If something appeals to your emotions, take a step back and think about how you’d feel about this purchase in six months, he said. To avoid buyer’s remorse, he also advised a self-imposed cooling-off period before any major purchases.

The Sage


Wise and discerning, you draw on experience and knowledge to make sound financial decisions.


You probably manage your finances similarly to the “20-30-50” method that Mr Tan recommends: Allocate 20 per cent of your allowance or disposable income towards savings, 30 per cent towards wants, and 50 per cent towards needs.


This balanced approach tends to be more sustainable in the long run, as it lets you enjoy life while also saving for the future or a rainy day.


Manifest mindful spending


Regardless of your current spending personality type, you will meet external pressures – influence from peers and the media, for instance – and internal challenges, such as unrealistic expectations about your spending or saving.


Mr Tan encouraged increasing your financial literacy.


If you want to learn from financial experts, bookmark the IFL’s events page and join its free online talks or workshops – there’s one every day. For instance, the upcoming Stretching Your Dollar on April 25 and Financial Habits And Behaviours on April 29 are useful for young people.

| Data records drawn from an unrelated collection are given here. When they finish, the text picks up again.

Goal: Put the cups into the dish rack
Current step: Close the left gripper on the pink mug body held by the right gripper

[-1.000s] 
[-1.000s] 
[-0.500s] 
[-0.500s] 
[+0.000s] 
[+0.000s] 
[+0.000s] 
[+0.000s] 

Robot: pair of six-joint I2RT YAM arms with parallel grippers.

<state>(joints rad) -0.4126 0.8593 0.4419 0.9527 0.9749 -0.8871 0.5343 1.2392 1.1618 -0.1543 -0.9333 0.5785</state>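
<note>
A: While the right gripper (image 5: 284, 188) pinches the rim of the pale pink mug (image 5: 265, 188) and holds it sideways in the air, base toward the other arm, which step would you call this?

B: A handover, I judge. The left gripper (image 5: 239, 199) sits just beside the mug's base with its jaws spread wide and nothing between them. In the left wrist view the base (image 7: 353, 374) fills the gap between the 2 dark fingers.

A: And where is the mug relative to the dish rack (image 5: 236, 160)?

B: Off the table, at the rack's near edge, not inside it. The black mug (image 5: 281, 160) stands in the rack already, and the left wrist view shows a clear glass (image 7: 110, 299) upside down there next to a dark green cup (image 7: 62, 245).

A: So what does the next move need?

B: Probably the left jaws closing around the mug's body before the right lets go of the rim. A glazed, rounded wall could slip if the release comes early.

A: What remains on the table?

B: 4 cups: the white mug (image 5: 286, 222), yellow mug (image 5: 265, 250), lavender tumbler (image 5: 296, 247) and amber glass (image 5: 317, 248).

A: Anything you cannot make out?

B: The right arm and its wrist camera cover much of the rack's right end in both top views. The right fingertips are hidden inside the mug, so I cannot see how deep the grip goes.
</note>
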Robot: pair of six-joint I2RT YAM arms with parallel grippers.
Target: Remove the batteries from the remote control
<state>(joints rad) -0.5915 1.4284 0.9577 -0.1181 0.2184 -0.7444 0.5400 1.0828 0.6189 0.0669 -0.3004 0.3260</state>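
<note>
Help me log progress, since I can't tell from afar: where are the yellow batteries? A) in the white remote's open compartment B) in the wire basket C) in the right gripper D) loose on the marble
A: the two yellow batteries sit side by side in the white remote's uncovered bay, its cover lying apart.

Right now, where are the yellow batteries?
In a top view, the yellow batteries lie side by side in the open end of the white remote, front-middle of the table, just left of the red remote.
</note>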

For something more in-depth, learn at your own pace at IFL’s Financial Learning Academy’s free self-learning platform at finlearnacademy.sg. Mr Tan recommends the Financial Habits And Behaviour course, as well as Building Financial Resilience.


His parting advice: “Don’t overwhelm yourself with long term financial worries – start by cultivating good money habits. Most importantly, after setting your personal goals, you need to take action!”


Article repurpose from The Straits Times by Gabriel Ramsey Ranasinghe

 
 
 

Comments


Drop Me a Line, Let Me Know What You Think

Thanks for contacting me! I will be replying back to you soon.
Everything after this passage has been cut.